Residents of northern Jefferson County gave their 2 cents on the upcoming construction of an access road that will connect Interstate 530 to the future GTL Americas facility, during a public involvement meeting Tuesday at the White Hall Community Center.
A preliminary map of the two-way road shows the beginning of construction from Stagecoach Road, which is off Exit 24, heading southward along I-530 and turning east past Amerson Drive, where a bridge will go over Arkansas 365 to GTL Americas, near the National Center for Toxicological Research. GTL, an acronym for gas-to-liquid, is in the early stages of an engineering phase that could go into 2025 with plans for commercial operations to begin by 2029.
Instead of a classroom-type setting, visitors went from one station to another examining maps and talking with representatives from the Arkansas Department of Transportation.
“This is more of an informal, informational format, more conversational,” said Ellen Coulter, media communications manager for ArDOT. “… It’s less formal than a sit-down presentation.”
Public input is the first step of the planning process for ArDOT’s road project, Coulter said. The project is in what Coulter called an environmental phase, in which engineers will devise plans for where exactly the road will be and what environmental steps go into it.
Independent reporting for Pine Bluff & Jefferson County since 1879.
“Once the environmental portion is approved, it will go into approving the actual right of way for the actual road,” Coulter said.
The mood toward the road project has been largely positive, Coulter said, and leaders of Jefferson County’s municipalities along with County Judge Gerald Robinson anticipate an upward economic impact from GTL Americas’ arrival, but not everyone is in love with the construction to come to their residential areas.

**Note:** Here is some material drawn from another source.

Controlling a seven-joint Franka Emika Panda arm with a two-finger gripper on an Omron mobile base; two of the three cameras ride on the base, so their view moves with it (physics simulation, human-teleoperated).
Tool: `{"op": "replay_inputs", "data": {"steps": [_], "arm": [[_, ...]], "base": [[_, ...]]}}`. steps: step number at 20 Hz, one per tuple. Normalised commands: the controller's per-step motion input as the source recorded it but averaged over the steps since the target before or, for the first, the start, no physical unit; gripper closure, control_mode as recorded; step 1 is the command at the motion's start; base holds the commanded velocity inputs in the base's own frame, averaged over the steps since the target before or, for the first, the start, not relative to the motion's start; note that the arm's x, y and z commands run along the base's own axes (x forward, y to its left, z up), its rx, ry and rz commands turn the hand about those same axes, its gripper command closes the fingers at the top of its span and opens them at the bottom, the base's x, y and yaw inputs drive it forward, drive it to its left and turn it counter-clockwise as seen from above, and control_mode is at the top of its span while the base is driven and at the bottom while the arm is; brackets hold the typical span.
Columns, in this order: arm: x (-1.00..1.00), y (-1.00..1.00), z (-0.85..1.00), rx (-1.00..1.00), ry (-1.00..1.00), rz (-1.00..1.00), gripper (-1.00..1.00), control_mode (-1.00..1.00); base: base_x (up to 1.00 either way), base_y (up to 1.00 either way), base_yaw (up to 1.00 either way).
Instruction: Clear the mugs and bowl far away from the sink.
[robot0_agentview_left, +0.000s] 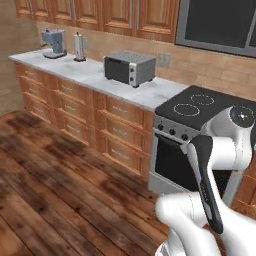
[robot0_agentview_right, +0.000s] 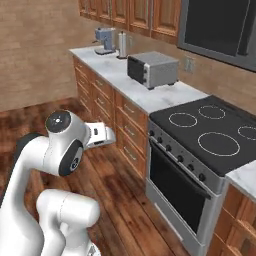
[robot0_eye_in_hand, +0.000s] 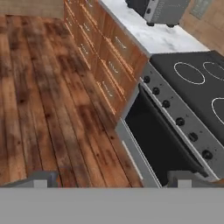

“My house is across the road from where the spur is going to come out,” Wilson Ryals said. “The traffic is going to be crazy, and there are probably going to be these nuts tearing up everything. … A lot of people think there’s a better place to come across the highway, a little more south toward Pine Bluff, maybe just a mile down there.
“Am I happy they’re going to be doing construction right outside my house? No.”
Ryals and opponents surmised their voices don’t matter.
“Where we are, we’ve been there 40 years,” said Wrenetta Hill, who attended with her husband, Jerry. “It’s a quiet place. [Ryals’] road is at the end, and we don’t want to disturb that. We’re not going to live that much longer anyway. No, we’re against it, 100 percent.
“You’re going to be disrupting a lot of people’s lives who’ve been out there. It’s not right.”
ArDOT officials are required to read over all submitted comments, which will ultimately have an impact on how the road is constructed, Coulter said. Public comment will be accepted through the end of December at ardot.gov/publicmeetings.
Other visitors offered helpful tidbits to engineers on the affected land, according to Allison Thompson, president and CEO of the Economic Development Alliance and Chamber for Jefferson County.
“The comments people were making were helpful as they were going through this design,” Thompson said. “I didn’t hear anybody upset, like ‘This is going to make me unhappy.’ Some of the comments I heard were like, ‘I know a spring that floods here and floods there.’ I think they were just being helpful.”
Redfield Mayor Roben Brooks said the addition of the road to GTL Americas will be a plus for Jefferson County.
“It certainly is for Redfield because we’re not but 5 miles, maybe, from where the pathway will be. We’re looking forward to the tax increase and the revenue, that’s the big thing,” Brooks said.
Brooks recalled when Brown & Root Industrial Services built the White Bluff Entergy plant, which led to an influx of construction workers and their families in Redfield and the White Hall School District.
“We’ve got to get ready for it because this is a huge, long-term project,” Brooks said.